What this error means
400 Bad Request — LiteLLM passes unsupported parameters to Chinese models for Codex CLI is a LiteLLM failure pattern reported for developers trying to fix litellm returning 400 errors when using openai codex cli with chinese domestic models via protocol translation. Based on the imported evidence, treat this as a tool-specific troubleshooting page rather than a generic API error.
Why this happens
LiteLLM PR #27604 (created 2026-05-10, 5 comments). Codex CLI 0.130.0 passes unsupported fields to Chinese models via LiteLLM's protocol translation: client_metadata, reasoning_effort, reasoning, coding_plan, parallel_tool_calls, stream_options, modalities, prediction, audio, store, include. Results in 400 Bad Request.
Common causes
- OpenAI Codex CLI uses the Responses API protocol, but Chinese domestic models only support Chat Completions API. LiteLLM's protocol translation layer passes parameters that domestic models don't support (client_metadata, reasoning_effort, parallel_tool_calls, etc.), causing 400 errors
- LiteLLM PR #27604 (created 2026-05-10, 5 comments). Codex CLI 0.130.0 passes unsupported fields to Chinese models via LiteLLM's protocol translation: client_metadata, reasoning_effort, reasoning, coding_plan, parallel_tool_calls, stream_options, modalities, prediction, audio, store, include. Results in 400 Bad Request.
Quick fixes
- Confirm the exact error signature matches
400 Bad Request — LiteLLM passes unsupported parameters to Chinese models for Codex CLI. - Check the LiteLLM account, local tool state, and provider configuration involved in the failing workflow.

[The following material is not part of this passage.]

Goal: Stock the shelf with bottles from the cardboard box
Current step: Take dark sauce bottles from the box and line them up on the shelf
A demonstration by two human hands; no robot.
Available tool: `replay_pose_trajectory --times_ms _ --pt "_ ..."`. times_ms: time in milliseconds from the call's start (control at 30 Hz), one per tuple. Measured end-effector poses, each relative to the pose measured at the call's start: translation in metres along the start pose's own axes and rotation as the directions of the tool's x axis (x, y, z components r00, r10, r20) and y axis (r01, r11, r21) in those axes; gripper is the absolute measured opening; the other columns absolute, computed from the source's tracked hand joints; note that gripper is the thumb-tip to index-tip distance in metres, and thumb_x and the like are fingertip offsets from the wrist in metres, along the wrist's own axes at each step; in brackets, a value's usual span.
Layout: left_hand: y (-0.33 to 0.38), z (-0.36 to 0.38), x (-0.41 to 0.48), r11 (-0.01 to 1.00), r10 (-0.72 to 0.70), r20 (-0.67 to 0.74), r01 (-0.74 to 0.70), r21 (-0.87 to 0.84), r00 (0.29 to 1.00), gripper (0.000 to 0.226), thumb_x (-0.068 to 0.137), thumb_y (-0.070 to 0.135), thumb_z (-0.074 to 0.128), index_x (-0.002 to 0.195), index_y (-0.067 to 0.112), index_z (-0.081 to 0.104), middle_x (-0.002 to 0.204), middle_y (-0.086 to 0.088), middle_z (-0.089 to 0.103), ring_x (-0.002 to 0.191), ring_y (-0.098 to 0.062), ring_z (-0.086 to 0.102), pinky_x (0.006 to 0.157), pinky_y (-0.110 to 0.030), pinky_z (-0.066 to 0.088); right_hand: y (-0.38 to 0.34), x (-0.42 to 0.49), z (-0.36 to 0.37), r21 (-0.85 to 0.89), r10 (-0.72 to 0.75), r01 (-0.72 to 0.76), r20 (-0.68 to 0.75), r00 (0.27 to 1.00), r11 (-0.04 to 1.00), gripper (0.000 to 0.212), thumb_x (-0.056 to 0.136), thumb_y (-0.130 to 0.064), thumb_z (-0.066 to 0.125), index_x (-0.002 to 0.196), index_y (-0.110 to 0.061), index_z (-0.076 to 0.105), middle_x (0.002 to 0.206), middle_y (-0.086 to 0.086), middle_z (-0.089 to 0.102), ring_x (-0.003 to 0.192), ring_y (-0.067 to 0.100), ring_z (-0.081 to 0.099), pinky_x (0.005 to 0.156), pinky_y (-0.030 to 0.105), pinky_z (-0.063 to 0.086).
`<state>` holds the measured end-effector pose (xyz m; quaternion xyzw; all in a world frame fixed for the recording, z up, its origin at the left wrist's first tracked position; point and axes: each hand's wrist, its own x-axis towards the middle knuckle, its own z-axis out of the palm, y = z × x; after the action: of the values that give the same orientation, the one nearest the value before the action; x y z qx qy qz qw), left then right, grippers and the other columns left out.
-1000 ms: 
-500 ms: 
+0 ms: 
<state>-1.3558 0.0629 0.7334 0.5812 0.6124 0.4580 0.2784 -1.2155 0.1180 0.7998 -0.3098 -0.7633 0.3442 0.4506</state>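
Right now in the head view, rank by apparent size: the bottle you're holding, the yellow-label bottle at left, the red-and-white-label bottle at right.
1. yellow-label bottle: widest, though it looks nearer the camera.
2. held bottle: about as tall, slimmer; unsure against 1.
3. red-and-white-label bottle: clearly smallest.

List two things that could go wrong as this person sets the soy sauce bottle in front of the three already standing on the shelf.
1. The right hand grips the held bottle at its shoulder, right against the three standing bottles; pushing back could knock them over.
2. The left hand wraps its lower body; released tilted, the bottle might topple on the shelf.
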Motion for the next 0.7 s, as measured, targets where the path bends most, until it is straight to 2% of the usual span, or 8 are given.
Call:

- Compare the failing environment with a known working setup, then change one configuration value at a time.
Platform/tool-specific checks
- Verify the command, editor, extension, or API client that produced the error.
- Compare local settings with CI, deployment, or editor-level settings when the error appears in only one environment.
- Avoid deleting credentials, local model data, or project settings until the failing scope is clear.
Step-by-step troubleshooting
- Capture the exact error message and the command, editor action, or request that triggered it.
- Check whether the failure is account/auth, quota/rate, model/provider, local runtime, or deployment configuration.
- Review the source evidence below and compare it with your environment.
- Apply one change at a time and rerun the smallest failing action.
- Keep the working fix documented for the team or deployment environment.
How to prevent it
- Keep provider/tool configuration documented.
- Record non-secret diagnostics such as tool version, provider name, model name, and command path.
- Add a lightweight check before CI or production workflows depend on the tool.